*EXERCISE AIM:*
Of the entries below, return only those lines from the line with "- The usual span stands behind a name" to the line with "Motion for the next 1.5", exactly, both included.

══ TASK INPUTS

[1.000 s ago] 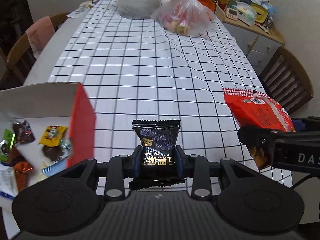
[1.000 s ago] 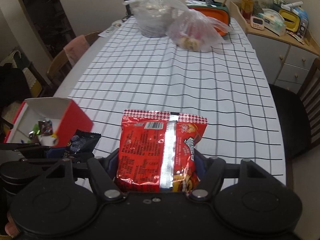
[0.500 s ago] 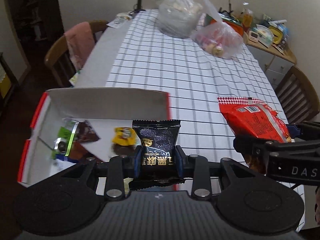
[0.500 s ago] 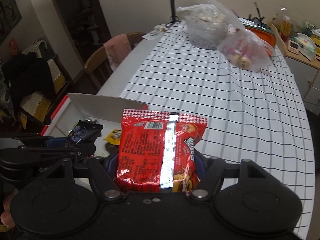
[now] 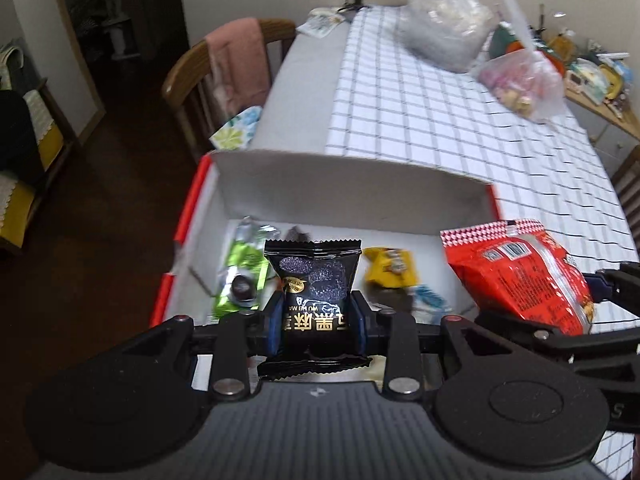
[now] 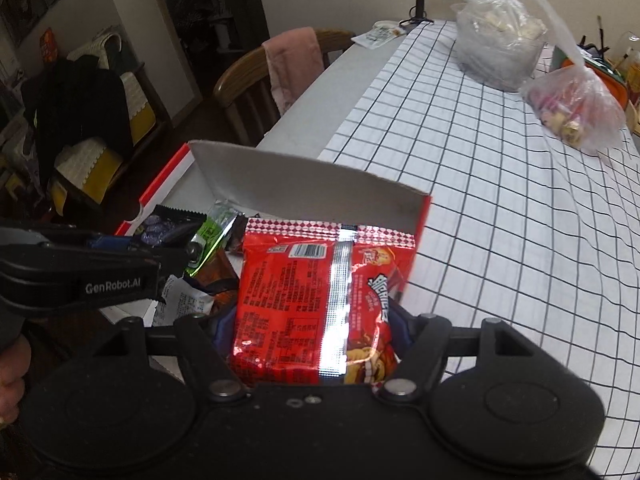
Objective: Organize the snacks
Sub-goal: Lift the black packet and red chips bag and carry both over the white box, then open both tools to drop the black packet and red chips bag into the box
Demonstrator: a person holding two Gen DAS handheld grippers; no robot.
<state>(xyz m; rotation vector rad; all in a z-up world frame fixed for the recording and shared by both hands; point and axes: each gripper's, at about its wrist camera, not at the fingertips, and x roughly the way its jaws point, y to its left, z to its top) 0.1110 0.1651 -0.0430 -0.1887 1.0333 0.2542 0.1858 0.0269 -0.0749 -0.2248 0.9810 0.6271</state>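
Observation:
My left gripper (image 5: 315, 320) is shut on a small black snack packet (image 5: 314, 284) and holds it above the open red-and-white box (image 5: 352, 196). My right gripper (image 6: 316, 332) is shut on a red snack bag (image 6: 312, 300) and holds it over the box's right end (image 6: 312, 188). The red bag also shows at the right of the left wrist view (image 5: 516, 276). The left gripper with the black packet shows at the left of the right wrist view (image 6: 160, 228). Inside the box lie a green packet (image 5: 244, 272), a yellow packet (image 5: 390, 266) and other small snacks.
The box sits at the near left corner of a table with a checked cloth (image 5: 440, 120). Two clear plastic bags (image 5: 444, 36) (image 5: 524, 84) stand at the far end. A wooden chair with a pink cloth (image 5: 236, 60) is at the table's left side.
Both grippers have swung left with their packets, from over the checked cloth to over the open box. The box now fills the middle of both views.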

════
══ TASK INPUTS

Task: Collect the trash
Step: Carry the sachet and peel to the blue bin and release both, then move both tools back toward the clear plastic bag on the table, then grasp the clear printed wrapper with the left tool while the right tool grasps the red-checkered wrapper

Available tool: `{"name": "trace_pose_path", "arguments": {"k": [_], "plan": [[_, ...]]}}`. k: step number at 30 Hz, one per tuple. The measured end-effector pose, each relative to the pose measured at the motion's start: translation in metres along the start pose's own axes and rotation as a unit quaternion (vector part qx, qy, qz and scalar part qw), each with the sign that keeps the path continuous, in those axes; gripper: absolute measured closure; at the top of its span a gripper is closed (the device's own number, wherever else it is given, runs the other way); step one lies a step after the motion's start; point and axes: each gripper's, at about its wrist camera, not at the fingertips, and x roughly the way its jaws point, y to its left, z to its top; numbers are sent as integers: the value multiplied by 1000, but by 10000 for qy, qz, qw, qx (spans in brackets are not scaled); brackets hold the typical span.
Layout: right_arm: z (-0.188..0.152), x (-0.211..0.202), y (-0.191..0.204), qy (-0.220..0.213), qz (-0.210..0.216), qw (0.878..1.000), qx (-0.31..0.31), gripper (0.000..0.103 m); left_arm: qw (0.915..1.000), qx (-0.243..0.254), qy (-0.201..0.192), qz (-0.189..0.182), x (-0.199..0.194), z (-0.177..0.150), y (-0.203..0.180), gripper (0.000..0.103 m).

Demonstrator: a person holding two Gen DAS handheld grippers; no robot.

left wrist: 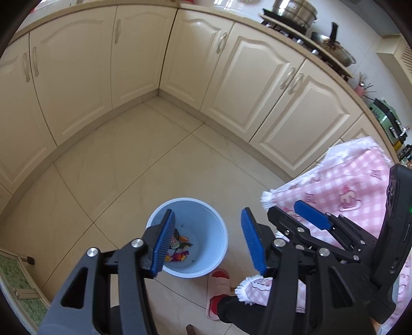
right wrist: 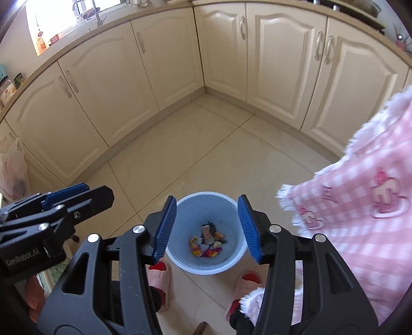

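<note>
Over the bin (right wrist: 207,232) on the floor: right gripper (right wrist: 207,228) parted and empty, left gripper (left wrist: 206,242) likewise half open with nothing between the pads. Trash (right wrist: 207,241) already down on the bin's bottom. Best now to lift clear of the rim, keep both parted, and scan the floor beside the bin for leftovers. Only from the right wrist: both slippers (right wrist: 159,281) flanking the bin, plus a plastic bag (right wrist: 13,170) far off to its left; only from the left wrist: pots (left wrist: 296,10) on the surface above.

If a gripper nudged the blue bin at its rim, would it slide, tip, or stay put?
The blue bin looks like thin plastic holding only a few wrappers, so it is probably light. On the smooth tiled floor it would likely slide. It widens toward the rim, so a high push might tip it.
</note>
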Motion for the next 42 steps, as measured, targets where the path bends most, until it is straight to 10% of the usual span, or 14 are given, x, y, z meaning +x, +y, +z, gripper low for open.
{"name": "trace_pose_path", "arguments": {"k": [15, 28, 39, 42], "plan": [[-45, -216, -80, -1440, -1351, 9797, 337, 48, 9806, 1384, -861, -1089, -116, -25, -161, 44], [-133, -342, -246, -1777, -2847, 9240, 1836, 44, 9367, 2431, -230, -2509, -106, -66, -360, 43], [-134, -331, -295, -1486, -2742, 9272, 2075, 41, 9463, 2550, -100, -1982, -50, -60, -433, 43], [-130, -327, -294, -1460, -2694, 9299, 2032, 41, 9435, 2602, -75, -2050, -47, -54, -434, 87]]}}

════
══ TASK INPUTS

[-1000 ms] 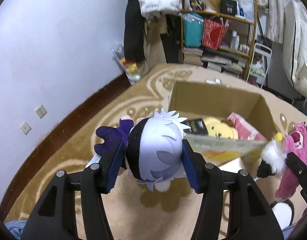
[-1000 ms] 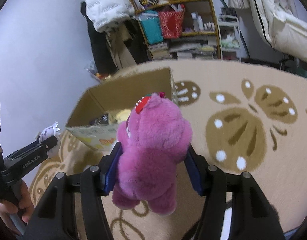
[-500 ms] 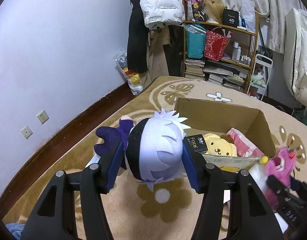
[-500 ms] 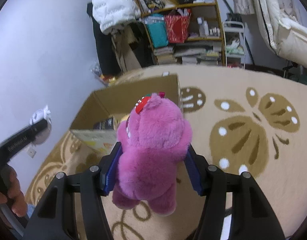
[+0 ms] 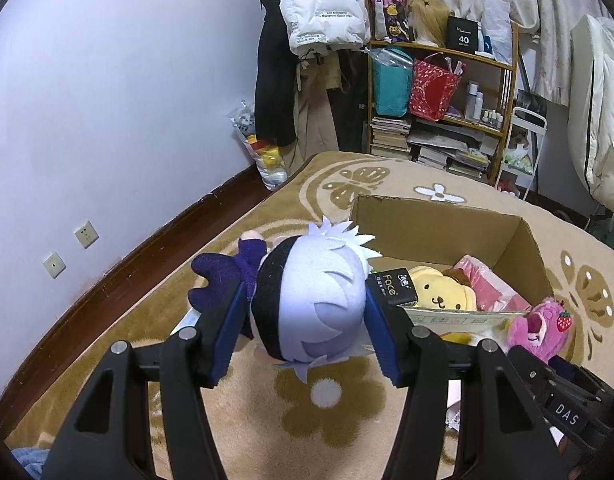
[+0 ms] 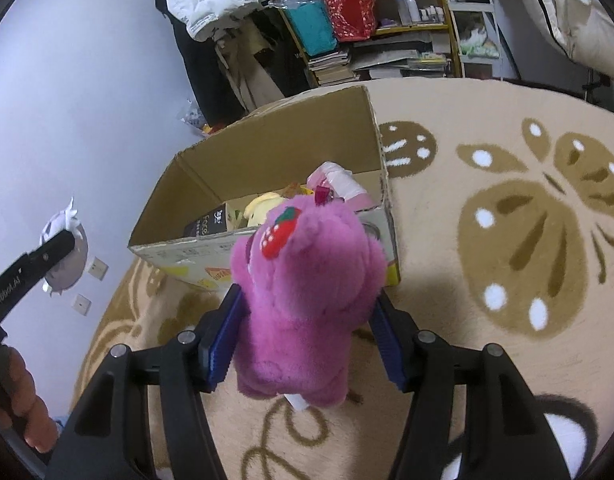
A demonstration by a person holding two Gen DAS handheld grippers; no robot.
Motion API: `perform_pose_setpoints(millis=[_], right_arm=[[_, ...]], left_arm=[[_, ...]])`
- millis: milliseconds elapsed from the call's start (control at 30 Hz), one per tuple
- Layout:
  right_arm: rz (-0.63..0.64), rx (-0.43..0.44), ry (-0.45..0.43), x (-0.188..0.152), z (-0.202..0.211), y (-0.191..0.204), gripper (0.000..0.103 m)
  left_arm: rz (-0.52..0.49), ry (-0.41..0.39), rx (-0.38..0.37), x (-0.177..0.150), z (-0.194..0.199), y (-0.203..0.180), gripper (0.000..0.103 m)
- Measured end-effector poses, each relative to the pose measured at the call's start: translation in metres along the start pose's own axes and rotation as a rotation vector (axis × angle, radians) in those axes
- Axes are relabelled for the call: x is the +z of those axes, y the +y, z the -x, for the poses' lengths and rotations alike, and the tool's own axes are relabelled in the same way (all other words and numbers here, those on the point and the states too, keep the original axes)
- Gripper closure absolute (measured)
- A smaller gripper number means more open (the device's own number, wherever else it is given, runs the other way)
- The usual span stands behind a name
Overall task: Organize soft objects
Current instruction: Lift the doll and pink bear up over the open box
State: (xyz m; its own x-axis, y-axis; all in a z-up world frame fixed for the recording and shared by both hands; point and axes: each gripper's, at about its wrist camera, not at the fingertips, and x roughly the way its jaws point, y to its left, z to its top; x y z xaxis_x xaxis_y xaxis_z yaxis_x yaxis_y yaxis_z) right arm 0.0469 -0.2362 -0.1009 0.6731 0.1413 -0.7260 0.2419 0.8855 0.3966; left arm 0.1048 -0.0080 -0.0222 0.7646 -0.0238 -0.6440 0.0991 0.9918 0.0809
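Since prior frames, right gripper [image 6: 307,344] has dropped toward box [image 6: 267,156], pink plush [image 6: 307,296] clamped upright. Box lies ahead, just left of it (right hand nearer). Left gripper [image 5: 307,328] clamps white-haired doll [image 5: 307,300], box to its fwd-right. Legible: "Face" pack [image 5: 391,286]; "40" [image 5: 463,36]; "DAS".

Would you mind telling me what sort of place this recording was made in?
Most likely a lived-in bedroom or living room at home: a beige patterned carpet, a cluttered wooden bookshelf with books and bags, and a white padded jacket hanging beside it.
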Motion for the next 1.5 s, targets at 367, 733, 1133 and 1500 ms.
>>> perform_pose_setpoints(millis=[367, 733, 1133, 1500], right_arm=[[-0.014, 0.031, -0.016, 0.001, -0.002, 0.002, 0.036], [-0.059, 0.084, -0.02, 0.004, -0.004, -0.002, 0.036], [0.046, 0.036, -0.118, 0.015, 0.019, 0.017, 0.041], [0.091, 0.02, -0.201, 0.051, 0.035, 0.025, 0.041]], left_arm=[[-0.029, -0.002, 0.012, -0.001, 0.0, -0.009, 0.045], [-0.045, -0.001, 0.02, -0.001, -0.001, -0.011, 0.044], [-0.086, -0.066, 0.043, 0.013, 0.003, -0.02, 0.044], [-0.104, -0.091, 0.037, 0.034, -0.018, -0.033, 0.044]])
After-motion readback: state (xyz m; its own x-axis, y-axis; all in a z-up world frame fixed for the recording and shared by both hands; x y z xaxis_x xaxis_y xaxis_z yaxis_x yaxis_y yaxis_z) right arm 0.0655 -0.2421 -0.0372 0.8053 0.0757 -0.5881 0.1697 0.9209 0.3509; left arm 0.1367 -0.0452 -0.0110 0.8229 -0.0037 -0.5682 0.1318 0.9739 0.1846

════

*ANSWER TO THIS EXERCISE:*
- The usual span stands behind a name
Overall task: Organize soft objects
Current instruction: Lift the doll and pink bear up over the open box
State: (xyz m; its own x-axis, y-axis; all in a z-up world frame fixed for the recording and shared by both hands; point and axes: each gripper's, at about its wrist camera, not at the fingertips, and x roughly the way its jaws point, y to its left, z to its top; x y z xaxis_x xaxis_y xaxis_z yaxis_x yaxis_y yaxis_z) right arm 0.0469 -0.2362 -0.1009 0.6731 0.1413 -0.7260 0.2419 0.8855 0.3966; left arm 0.1048 -0.0080 -0.0222 0.7646 -0.0238 -0.6440 0.0991 0.9918 0.0809
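Since prior frames, right gripper [image 6: 307,344] has dropped toward box [image 6: 267,156], pink plush [image 6: 307,296] clamped upright. Box lies ahead, just left of it (right hand nearer). Left gripper [image 5: 307,328] clamps white-haired doll [image 5: 307,300], box to its fwd-right. Legible: "Face" pack [image 5: 391,286]; "40" [image 5: 463,36]; "DAS".

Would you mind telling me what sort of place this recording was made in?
Most likely a lived-in bedroom or living room at home: a beige patterned carpet, a cluttered wooden bookshelf with books and bags, and a white padded jacket hanging beside it.
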Motion for the next 1.5 s, targets at 367, 733, 1133 and 1500 ms.

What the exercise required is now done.